_Recorded information:_
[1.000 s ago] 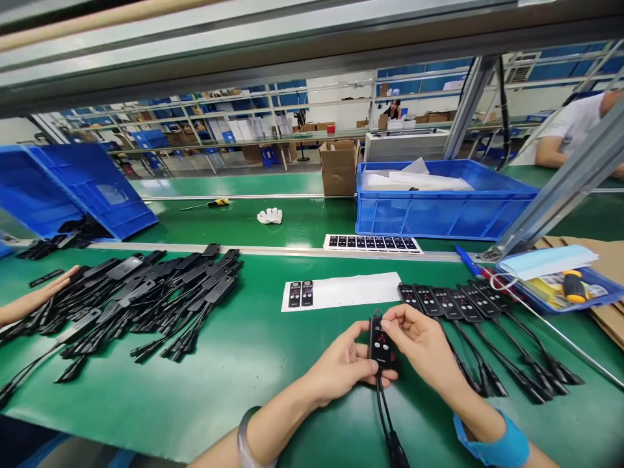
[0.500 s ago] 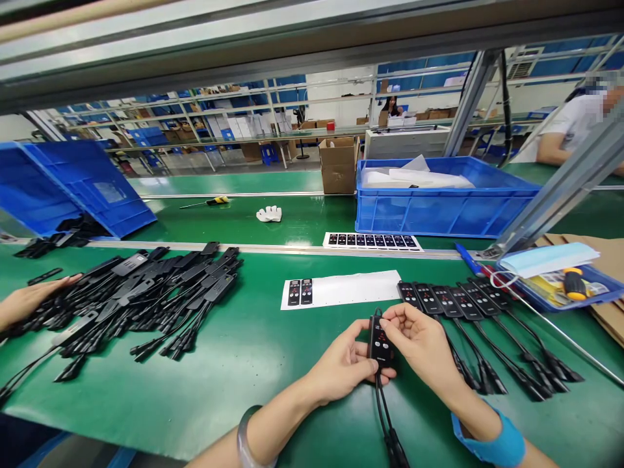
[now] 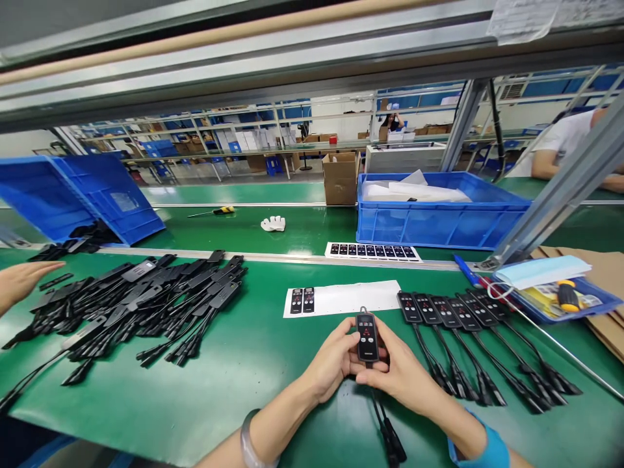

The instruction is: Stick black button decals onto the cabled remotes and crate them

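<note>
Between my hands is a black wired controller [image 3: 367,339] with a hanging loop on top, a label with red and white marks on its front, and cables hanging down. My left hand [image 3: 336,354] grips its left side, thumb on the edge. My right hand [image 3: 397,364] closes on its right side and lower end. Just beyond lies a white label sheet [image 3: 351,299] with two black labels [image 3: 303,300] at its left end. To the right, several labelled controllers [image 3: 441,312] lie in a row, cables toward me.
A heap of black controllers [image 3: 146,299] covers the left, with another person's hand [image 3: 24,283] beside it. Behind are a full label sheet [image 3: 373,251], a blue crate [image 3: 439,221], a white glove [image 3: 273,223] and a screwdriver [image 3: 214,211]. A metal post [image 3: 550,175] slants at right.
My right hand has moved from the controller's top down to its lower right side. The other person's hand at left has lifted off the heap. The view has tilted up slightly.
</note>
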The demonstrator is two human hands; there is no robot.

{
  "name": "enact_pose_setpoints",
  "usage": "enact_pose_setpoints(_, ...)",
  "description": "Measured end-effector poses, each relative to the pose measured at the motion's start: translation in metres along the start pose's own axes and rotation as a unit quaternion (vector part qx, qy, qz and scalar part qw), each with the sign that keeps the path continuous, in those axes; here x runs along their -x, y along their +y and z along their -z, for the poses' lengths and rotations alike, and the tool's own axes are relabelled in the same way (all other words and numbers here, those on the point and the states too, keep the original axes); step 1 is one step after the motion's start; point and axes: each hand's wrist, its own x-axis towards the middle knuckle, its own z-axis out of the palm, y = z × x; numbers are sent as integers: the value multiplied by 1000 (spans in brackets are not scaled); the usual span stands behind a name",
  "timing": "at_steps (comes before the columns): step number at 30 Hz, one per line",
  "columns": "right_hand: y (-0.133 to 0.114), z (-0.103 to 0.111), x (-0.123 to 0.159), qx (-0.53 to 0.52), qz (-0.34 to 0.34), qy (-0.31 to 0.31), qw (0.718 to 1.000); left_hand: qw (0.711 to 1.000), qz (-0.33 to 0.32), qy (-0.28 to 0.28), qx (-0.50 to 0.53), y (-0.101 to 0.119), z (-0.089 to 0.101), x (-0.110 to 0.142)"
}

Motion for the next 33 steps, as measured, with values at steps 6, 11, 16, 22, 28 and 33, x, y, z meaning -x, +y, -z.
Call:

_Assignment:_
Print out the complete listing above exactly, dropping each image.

_Answer section:_
[1.000 s ago] 
[0.500 s ago] 
[now] 

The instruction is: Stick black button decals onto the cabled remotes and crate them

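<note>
Between my hands is a black wired controller [image 3: 367,339] with a hanging loop on top, a label with red and white marks on its front, and cables hanging down. My left hand [image 3: 336,354] grips its left side, thumb on the edge. My right hand [image 3: 397,364] closes on its right side and lower end. Just beyond lies a white label sheet [image 3: 351,299] with two black labels [image 3: 303,300] at its left end. To the right, several labelled controllers [image 3: 441,312] lie in a row, cables toward me.
A heap of black controllers [image 3: 146,299] covers the left, with another person's hand [image 3: 24,283] beside it. Behind are a full label sheet [image 3: 373,251], a blue crate [image 3: 439,221], a white glove [image 3: 273,223] and a screwdriver [image 3: 214,211]. A metal post [image 3: 550,175] slants at right.
My right hand has moved from the controller's top down to its lower right side. The other person's hand at left has lifted off the heap. The view has tilted up slightly.
</note>
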The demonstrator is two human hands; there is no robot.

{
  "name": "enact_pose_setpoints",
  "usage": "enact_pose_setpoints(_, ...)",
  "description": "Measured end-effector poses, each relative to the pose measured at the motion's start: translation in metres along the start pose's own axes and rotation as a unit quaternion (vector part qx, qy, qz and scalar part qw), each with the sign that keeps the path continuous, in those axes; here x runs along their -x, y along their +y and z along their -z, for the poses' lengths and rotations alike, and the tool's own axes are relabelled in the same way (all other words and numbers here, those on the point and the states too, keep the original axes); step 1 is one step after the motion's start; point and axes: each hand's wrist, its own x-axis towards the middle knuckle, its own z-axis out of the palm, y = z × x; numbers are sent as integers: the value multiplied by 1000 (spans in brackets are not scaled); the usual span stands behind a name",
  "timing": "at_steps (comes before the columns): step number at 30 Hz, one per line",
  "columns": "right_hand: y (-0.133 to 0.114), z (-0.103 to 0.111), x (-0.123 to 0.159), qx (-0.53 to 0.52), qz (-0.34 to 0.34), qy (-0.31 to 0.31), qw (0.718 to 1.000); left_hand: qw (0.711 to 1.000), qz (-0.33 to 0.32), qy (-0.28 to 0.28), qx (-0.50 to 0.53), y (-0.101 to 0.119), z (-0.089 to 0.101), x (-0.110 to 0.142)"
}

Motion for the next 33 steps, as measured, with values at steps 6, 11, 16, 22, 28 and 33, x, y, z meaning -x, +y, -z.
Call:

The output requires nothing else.